その「意味」に長くふれていたことで、それと似たことができる。ヒトの記憶を奪う性質を、後天的に持った不死の骸だった。
「――うん。蒼潤君、鶫ちゃんの、忘我は上々」
何かに熱中する。何かに茫然とする。相手のそうしたカギを、元々持っていた霊的な感覚で、骸は手探りで掴み続ける。
「槶君はやっぱり、意外に苦戦したな。チャンスは一番、沢山あったのに――蒼潤君の時にやっと、一緒にだものね」
求めるものは、最もそれが必要な相手こそ苦労する。そんな風に、不死の骸はただ明るく笑う。
「悠夜君のは。まぁ無理って、最初からわかってたけど」
カギを得て、中に入り込めても、動かせないものもやはりあった。
世の中は甘くない。
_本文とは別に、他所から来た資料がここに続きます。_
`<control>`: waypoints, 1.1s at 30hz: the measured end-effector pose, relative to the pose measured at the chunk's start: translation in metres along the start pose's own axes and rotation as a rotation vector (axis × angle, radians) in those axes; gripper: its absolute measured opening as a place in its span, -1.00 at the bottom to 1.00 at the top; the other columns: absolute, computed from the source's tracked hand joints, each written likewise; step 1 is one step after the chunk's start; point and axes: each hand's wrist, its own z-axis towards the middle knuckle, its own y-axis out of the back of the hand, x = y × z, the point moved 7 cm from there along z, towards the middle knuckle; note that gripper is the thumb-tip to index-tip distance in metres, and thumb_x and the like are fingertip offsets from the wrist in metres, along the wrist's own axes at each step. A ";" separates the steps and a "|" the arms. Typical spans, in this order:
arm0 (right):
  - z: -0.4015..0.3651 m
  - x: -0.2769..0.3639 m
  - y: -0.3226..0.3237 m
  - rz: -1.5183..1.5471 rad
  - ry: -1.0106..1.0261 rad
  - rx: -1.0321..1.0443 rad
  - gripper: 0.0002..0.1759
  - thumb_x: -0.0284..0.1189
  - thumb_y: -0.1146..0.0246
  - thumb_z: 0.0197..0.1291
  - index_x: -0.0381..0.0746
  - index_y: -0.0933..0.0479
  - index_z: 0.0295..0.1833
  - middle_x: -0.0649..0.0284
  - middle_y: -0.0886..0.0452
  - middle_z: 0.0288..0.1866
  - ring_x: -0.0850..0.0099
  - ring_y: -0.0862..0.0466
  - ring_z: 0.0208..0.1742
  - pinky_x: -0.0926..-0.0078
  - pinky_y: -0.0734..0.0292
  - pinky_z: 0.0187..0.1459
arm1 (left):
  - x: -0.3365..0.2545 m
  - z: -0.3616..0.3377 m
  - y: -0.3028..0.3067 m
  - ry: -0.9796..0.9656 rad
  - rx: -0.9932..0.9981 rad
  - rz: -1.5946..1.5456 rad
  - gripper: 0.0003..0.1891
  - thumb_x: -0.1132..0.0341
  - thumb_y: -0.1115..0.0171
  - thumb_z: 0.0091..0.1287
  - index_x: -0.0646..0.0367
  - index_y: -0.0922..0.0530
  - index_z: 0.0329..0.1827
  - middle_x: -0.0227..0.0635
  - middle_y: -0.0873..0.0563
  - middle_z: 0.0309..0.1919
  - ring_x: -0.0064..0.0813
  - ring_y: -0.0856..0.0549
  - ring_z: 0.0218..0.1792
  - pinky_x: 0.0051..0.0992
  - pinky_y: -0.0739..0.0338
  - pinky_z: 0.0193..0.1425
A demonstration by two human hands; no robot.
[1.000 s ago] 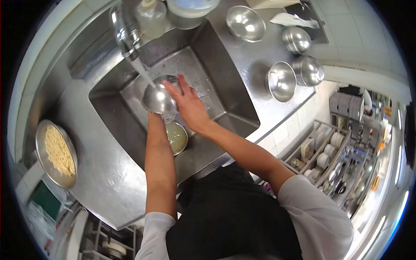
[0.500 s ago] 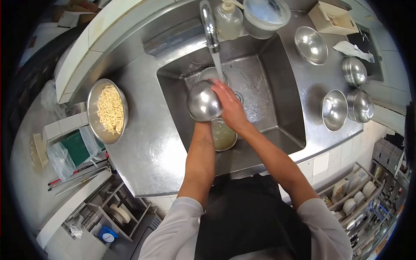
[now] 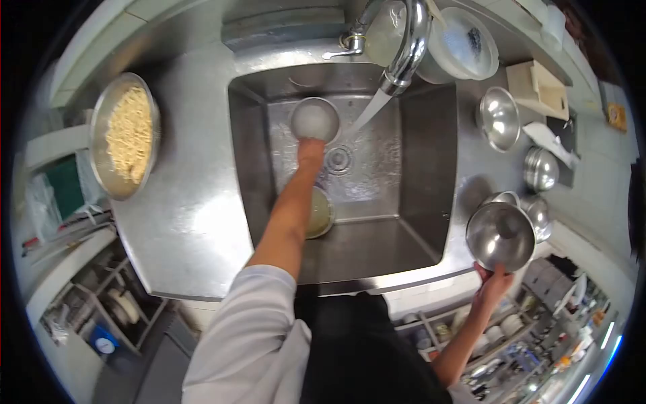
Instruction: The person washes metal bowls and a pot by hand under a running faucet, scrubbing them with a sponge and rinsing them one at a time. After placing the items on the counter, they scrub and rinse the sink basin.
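Observation:
In the sink (image 3: 417, 202), a metal bowl (image 3: 315, 118) sits near the far left part of the basin. At its near rim is my left hand (image 3: 311, 149), closed on the edge, with some of the fingers hidden. My right hand (image 3: 493, 281) grips the lower rim of another metal bowl (image 3: 499, 232), held tilted over the right front edge of the counter, its inside facing up. Partly behind my left forearm stands a round container (image 3: 320, 214) of cloudy greenish liquid. Water runs from the faucet (image 3: 404, 64) beside the bowl in the sink.
Left of the sink stands a large bowl of noodles (image 3: 128, 138). Along the right counter are a metal bowl (image 3: 499, 120), stacked bowls (image 3: 540, 168), a white cloth (image 3: 548, 140) and a cream bin (image 3: 538, 87). A translucent tub (image 3: 464, 44) sits behind the faucet.
My hands have separated. The right one has carried the metal bowl from under the water to the right counter edge; the left has moved to the bowl in the sink. The view has shifted.

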 end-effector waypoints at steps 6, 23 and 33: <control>0.004 -0.020 -0.011 0.156 -0.432 0.028 -0.49 -0.17 -0.09 0.50 -0.50 -0.40 0.14 -0.09 -0.68 -0.17 0.14 -0.78 -0.27 0.41 -0.79 -0.32 | -0.001 -0.012 0.014 -0.024 0.058 -0.171 -0.83 0.29 -0.27 0.26 0.11 -0.73 -0.19 -0.07 -0.79 -0.20 -0.14 -0.78 -0.09 -0.14 -0.62 0.06; -0.133 -0.008 -0.410 -0.472 0.898 0.738 -0.53 -0.19 0.03 0.51 -0.23 -0.51 0.31 0.00 -0.49 0.38 0.00 -0.37 0.47 0.18 -0.23 0.44 | -0.019 -0.103 0.112 0.414 -0.333 -2.030 -0.75 0.22 -0.15 0.51 0.19 -0.59 -0.28 -0.48 -0.63 -0.42 -0.57 -0.54 -0.39 -0.38 -0.44 -0.30; -0.090 -0.050 -0.420 0.719 -0.803 1.113 -0.45 -0.02 -0.09 0.49 -0.30 -0.56 0.19 0.20 -0.64 0.19 0.32 -0.56 0.29 0.13 -0.42 0.31 | 0.025 -0.088 0.078 0.681 -0.296 -2.216 -0.60 0.09 -0.05 0.57 0.29 -0.54 0.16 -0.32 -0.69 0.01 -0.48 -0.61 0.02 -0.37 -0.51 0.19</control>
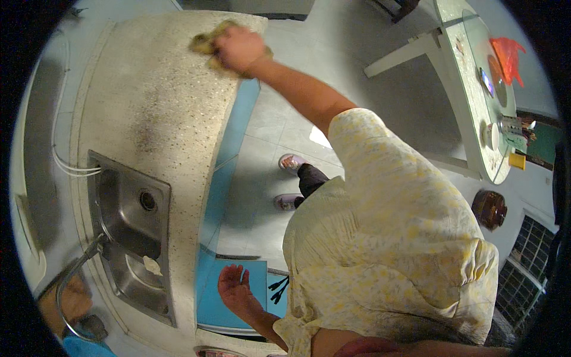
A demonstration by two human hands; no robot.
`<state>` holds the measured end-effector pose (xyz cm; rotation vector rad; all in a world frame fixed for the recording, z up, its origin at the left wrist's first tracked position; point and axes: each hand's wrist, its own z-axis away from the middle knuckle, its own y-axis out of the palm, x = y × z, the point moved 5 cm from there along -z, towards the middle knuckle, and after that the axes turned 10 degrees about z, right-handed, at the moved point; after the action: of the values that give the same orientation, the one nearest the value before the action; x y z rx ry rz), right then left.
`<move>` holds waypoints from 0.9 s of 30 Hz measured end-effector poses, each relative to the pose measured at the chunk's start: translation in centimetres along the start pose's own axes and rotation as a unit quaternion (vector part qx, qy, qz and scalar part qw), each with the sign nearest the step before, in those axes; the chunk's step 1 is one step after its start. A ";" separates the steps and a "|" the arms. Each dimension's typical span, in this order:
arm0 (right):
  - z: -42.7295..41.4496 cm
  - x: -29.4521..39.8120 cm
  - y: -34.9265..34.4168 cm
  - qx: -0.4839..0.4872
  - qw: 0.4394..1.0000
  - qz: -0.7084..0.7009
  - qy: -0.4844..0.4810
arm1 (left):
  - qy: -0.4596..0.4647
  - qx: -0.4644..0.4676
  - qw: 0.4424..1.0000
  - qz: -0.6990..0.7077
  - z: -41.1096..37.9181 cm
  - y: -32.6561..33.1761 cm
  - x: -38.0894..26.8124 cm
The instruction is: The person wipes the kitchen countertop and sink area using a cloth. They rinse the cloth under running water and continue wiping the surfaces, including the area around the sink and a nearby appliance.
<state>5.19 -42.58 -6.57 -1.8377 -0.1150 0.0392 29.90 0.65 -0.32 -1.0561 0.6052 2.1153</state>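
Note:
My right hand [238, 47], blurred, is closed on a crumpled yellowish-green cloth [204, 43] at the far end of a speckled stone countertop [178, 93]. Part of the cloth is hidden under the fingers. A dark stained patch lies on the countertop between the cloth and a steel double-bowl sink [167, 214]. My left hand [235, 285] hangs beside the counter's front edge, over the blue cabinet area, with fingers somewhat apart and nothing in it. A pale, crumpled piece [152, 265] lies in the sink's lower bowl in the picture.
A curved faucet [84, 259] rises at the sink's far side, and white tubing [55, 134] runs into the sink. Blue cabinet fronts [227, 143] line the counter. Behind me stands a table [455, 89] with a red plastic bag [507, 56], a phone [487, 81] and a white cup [491, 136].

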 end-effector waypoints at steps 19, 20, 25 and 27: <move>5.9 -15.2 -0.7 0.082 0.474 -0.831 0.281 | 0.027 0.051 0.997 0.042 1.9 -3.2 2.1; 5.3 -13.3 -1.8 0.094 0.454 -0.853 0.242 | 0.026 0.054 0.997 0.057 2.1 -3.7 2.2; 2.4 -1.8 -5.5 0.206 0.379 -0.893 0.126 | 0.058 0.015 0.997 0.054 2.8 -6.8 2.1; 1.4 4.3 -4.7 0.182 0.465 -0.856 0.131 | 0.047 -0.028 0.998 0.033 3.4 -8.3 2.3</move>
<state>9.03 -39.61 -2.24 -0.5409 -1.5376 -1.4987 33.44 9.13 -1.13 -1.1870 0.6371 2.1597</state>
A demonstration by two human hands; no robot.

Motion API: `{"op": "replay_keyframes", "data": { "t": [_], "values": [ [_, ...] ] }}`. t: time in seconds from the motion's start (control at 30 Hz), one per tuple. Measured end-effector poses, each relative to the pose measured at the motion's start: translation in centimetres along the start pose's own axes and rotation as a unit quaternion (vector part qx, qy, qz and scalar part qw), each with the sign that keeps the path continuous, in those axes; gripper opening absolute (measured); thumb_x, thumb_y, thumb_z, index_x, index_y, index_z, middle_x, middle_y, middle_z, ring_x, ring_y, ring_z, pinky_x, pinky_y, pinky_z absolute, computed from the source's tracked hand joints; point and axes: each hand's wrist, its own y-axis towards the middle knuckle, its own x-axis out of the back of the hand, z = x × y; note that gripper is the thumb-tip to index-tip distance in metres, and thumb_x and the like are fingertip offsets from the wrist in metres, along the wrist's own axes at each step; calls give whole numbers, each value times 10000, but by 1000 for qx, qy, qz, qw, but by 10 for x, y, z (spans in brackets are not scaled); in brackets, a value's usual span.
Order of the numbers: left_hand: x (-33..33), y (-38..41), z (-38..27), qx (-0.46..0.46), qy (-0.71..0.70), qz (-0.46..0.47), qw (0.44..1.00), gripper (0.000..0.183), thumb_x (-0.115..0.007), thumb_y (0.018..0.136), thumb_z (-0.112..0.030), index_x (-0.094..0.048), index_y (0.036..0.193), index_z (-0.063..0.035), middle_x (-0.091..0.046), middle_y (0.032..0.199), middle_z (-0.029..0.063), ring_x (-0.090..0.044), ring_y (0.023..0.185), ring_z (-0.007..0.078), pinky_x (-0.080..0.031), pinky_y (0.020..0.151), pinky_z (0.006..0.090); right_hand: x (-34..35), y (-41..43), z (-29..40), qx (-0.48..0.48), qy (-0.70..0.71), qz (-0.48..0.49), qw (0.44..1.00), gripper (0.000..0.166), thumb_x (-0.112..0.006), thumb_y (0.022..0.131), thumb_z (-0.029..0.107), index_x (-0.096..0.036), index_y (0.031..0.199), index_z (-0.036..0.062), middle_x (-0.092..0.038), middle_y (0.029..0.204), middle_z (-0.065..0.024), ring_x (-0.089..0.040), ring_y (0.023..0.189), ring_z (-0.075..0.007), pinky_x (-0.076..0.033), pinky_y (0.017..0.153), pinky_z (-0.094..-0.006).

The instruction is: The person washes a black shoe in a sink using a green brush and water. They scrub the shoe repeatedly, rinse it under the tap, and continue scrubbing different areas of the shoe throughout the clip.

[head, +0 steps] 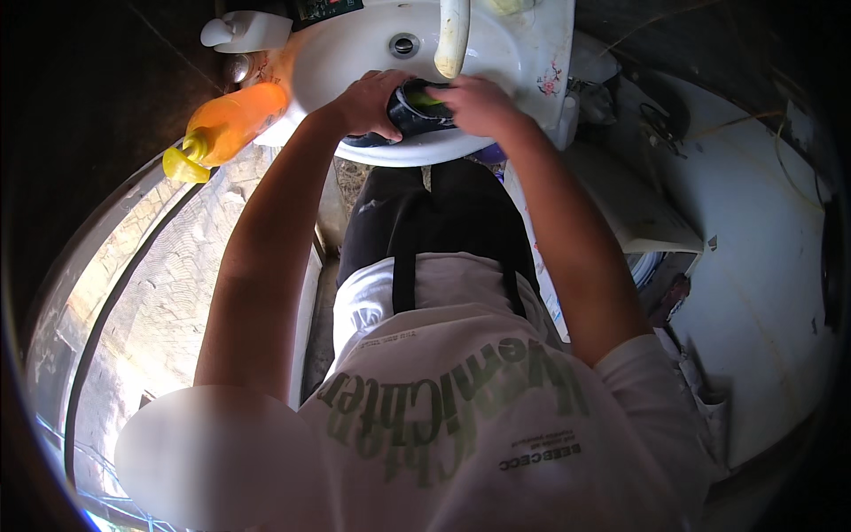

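Observation:
My left hand (369,103) grips a dark shoe (420,120) that looks wet, with a grey-edged opening. The shoe lies over the near side of a white washbasin (319,73), below the white faucet spout (453,40). At the shoe's opening is my right hand (484,106), blurred, its fingers reaching inside. A bright green object (422,100) shows in the opening beside those fingers. Whether it is a brush or part of the shoe, and whether my right hand holds it, I cannot tell.
An orange pump bottle (236,123) with a yellow head leans out at the basin's left corner. Behind it is a white pump bottle (259,32). The basin's drain (403,45) has a metal stopper. A white appliance-like panel (738,266) stands to the right.

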Motion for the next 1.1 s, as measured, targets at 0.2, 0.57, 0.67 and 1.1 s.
{"op": "replay_keyframes", "data": {
  "t": [0.2,0.57,0.67,1.1],
  "values": [
    [2,14,2,14,36,0,999,1071,-925,588,-160,-400,1517,-248,-530,1486,19,-401,1435,341,-350,1167,516,-14,6,-7,36,5,21,999,658,-573,872,14,-545,1465,299,-640,1102,-127,-620,1078,-307,-449,1049,-420],
    [-78,3,-43,230,113,-209,944,914,-709,801,-134,-233,1576,-50,-212,1631,212,-189,1496,508,-208,1218,612,-28,39,20,-14,97,38,994,488,-558,889,2,-670,1298,244,-625,1099,-148,-620,1061,-385,-523,898,-457],
    [-79,2,-43,217,117,-265,932,844,-658,856,-125,-238,1588,-99,-215,1642,172,-178,1501,505,-205,1222,605,-33,53,13,-52,75,11,996,485,-556,886,3,-688,1267,272,-646,1178,-129,-625,1117,-349,-520,930,-447],
    [-78,-16,-29,209,176,-254,928,672,-535,964,-131,-289,1588,-171,-279,1659,52,-215,1550,317,-163,1249,542,-16,43,-30,53,120,75,989,616,-496,872,-105,-677,1345,245,-604,1030,-158,-606,955,-350,-490,880,-397]
  ]
}}
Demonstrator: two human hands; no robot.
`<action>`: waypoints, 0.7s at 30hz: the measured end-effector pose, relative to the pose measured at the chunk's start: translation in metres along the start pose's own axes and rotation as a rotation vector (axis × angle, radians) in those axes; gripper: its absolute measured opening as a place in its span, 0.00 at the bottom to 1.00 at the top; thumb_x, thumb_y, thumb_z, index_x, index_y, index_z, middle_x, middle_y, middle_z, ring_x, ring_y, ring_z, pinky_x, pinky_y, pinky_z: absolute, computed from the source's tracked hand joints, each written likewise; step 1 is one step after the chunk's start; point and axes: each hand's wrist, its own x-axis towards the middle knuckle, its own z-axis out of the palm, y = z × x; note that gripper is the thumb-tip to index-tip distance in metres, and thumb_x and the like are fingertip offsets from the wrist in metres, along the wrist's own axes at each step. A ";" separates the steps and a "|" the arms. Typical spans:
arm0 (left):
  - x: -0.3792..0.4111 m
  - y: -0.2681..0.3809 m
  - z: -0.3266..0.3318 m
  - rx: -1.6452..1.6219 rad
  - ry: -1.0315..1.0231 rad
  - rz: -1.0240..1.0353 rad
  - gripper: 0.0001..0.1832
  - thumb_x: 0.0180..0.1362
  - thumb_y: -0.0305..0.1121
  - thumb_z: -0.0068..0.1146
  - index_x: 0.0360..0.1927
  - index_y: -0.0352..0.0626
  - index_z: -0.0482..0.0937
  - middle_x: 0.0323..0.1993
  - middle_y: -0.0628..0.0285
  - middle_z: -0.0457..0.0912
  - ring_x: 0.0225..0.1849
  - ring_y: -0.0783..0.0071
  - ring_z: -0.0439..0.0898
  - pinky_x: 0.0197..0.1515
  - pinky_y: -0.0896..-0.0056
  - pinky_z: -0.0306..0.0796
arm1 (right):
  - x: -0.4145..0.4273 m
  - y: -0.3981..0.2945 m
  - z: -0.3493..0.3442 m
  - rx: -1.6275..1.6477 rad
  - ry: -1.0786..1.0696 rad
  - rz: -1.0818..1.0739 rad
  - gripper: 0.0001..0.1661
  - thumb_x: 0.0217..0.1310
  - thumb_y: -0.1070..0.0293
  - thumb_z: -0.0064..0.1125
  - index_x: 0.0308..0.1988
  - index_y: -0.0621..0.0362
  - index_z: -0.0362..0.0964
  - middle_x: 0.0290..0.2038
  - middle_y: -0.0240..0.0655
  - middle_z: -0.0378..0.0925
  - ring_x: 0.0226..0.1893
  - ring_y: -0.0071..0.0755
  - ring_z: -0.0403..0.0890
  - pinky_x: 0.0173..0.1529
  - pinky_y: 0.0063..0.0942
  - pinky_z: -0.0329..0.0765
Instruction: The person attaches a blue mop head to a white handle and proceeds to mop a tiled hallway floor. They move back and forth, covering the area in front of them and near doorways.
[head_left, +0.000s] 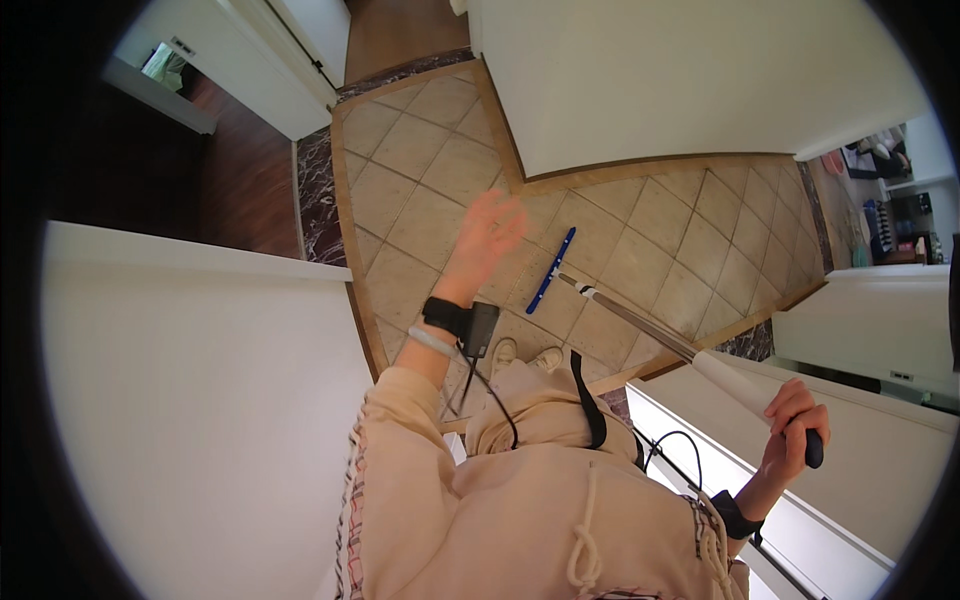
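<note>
My right hand (796, 427) is closed around the upper end of a long pole (645, 322) with a white sleeve and a dark end cap. The pole slants down to a narrow blue floor-tool head (541, 291), which lies on the beige tiled floor (420, 157) in front of my shoes (504, 352). My left hand (491, 229), somewhat blurred, reaches out over the tiles to the left of the blue head. Its fingers are spread and hold nothing. A black strap with a small dark device (480, 330) and a cable is on my left wrist.
A white wall corner (525, 169) juts out ahead. At the left are a white wall (195, 375) and a doorway to a dark wood floor (247, 187). White door panels (832, 450) stand close at the right. Beyond, another room holds various items (885, 225).
</note>
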 end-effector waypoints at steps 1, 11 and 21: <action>-0.001 0.012 -0.004 -0.501 0.120 0.010 0.27 0.73 0.53 0.45 0.66 0.48 0.65 0.67 0.50 0.69 0.66 0.57 0.70 0.67 0.52 0.67 | 0.004 0.001 0.006 0.021 -0.006 -0.015 0.16 0.64 0.64 0.57 0.25 0.54 0.61 0.19 0.33 0.69 0.22 0.30 0.69 0.37 0.35 0.62; -0.025 0.080 -0.018 0.335 -0.035 0.110 0.33 0.73 0.56 0.43 0.71 0.44 0.58 0.68 0.52 0.69 0.67 0.59 0.69 0.68 0.56 0.65 | 0.045 0.000 0.076 0.267 -0.037 -0.061 0.11 0.59 0.80 0.51 0.25 0.57 0.60 0.20 0.35 0.69 0.19 0.29 0.68 0.32 0.33 0.70; -0.085 0.119 0.040 -0.592 -0.276 0.056 0.42 0.68 0.68 0.34 0.75 0.48 0.54 0.76 0.48 0.55 0.75 0.53 0.58 0.75 0.55 0.56 | 0.044 -0.008 0.101 0.328 -0.060 0.002 0.10 0.60 0.80 0.56 0.27 0.60 0.64 0.22 0.36 0.72 0.22 0.27 0.70 0.30 0.28 0.70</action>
だからこれで、その願いは及第点だろう。自らに言い聞かせるようにそれを呟く。
「これでいつでも――この子達なら介入できるよ、シーちゃん」
その三人の子供と同じ年齢の、ある娘の名――
娘にとって、最も自らの闇を知られたくない相手のカギを、探し求めた忘我の骸。その望みはただ、彼らに何もしないことだった。
「これで一歩、リードって所か。さて、どう出るかな? 白夜ちゃん」
その相手に彼らのカギを渡さずに済んだこと。その功績だけに微笑む。
そうして身近な昏く赤い夢を、しばらくただ、黒い不死人は待ち続ける。